Ci-dessous, l’intégralité de l’article :
L’accord conclu par Keir Starmer visant à transférer les îles Chagos à Maurice subit un nouveau revers majeur, après qu’un juge a estimé que les habitants expulsés dans les années 1960 ont le droit d’y vivre.
Ce jugement historique constitue un coup dur supplémentaire pour le Premier ministre britannique, déjà fragilisé, alors que ses efforts pour régler l’avenir de l’archipel — qui abrite la base aérienne stratégique américano-britannique de Diego Garcia — sont remis en cause.
L’accord était déjà contesté, notamment après l’opposition de Donald Trump, dans un contexte de tensions autour de l’utilisation de la base. Mais la décision rendue par le juge James Lewis pourrait désormais compromettre définitivement ce projet.

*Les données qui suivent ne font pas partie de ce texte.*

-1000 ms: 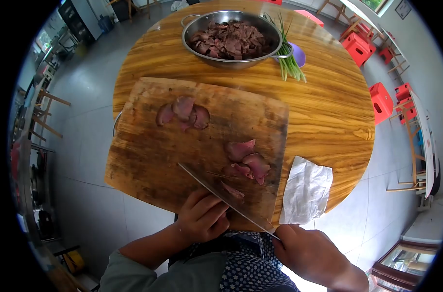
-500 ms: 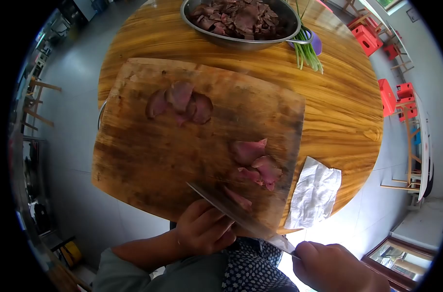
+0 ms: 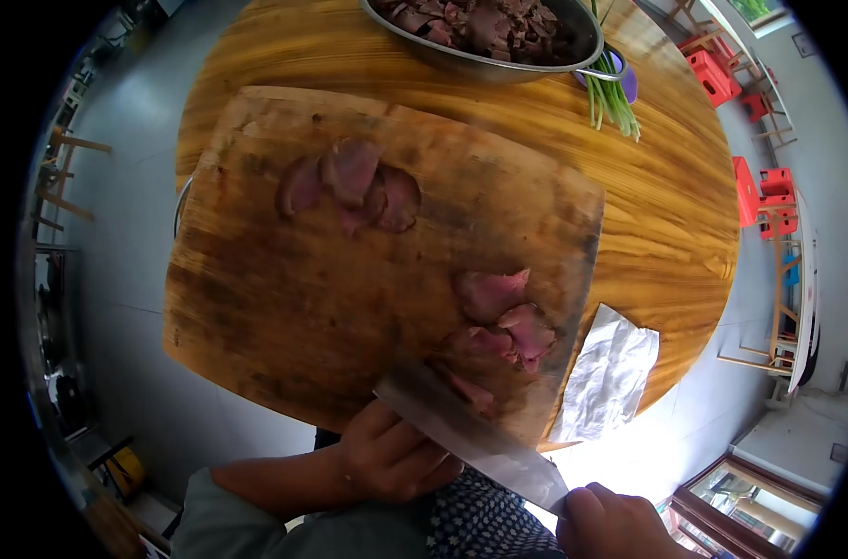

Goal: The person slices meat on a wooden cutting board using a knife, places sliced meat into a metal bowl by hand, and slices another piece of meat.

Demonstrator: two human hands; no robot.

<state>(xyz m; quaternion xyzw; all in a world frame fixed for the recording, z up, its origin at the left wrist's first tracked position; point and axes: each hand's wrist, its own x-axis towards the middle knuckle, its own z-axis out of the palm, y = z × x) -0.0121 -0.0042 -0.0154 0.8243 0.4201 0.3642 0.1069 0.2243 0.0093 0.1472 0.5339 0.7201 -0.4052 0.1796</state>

L’affaire fait suite à l’occupation d’une île par quatre Chagossiens plus tôt cette année, afin de revendiquer leur droit au retour, après une tentative des autorités de les expulser.
Dans son jugement, le magistrat annule une loi adoptée en 2004 sous le gouvernement de Tony Blair, qui empêchait le retour des Chagossiens. Il remet également en cause plusieurs décisions judiciaires antérieures liées à leur expulsion dans les années 1960 et 1970.
Le juge estime que les arguments fondés sur la sécurité nationale et la défense ne sont plus valables, notamment en raison du projet d’accord avec Maurice, qui implique la possibilité d’habiter les îles. Il rejette aussi l’argument du coût, évalué à 51 milliards de livres, jugé insuffisant pour empêcher ce retour.
S’appuyant sur les obligations du Royaume-Uni auprès des Nations unies, il conclut que les Chagossiens disposent d’un « droit de résidence » sur leur territoire, rendant particulièrement complexe tout transfert de souveraineté à Maurice.
Le gouvernement britannique a déjà interjeté appel de cette décision, qui sera examinée par la cour d’appel du territoire britannique de l’océan Indien.
Par ailleurs, le juge critique certaines figures politiques britanniques, dont Nigel Farage, estimant qu’elles ne disposent pas du droit de se rendre sur les îles.
Réagissant au jugement, Louis Misley Mandarin a évoqué une avancée majeure, affirmant que cette décision marque le début d’une reconnaissance de la justice et de la dignité du peuple chagossien.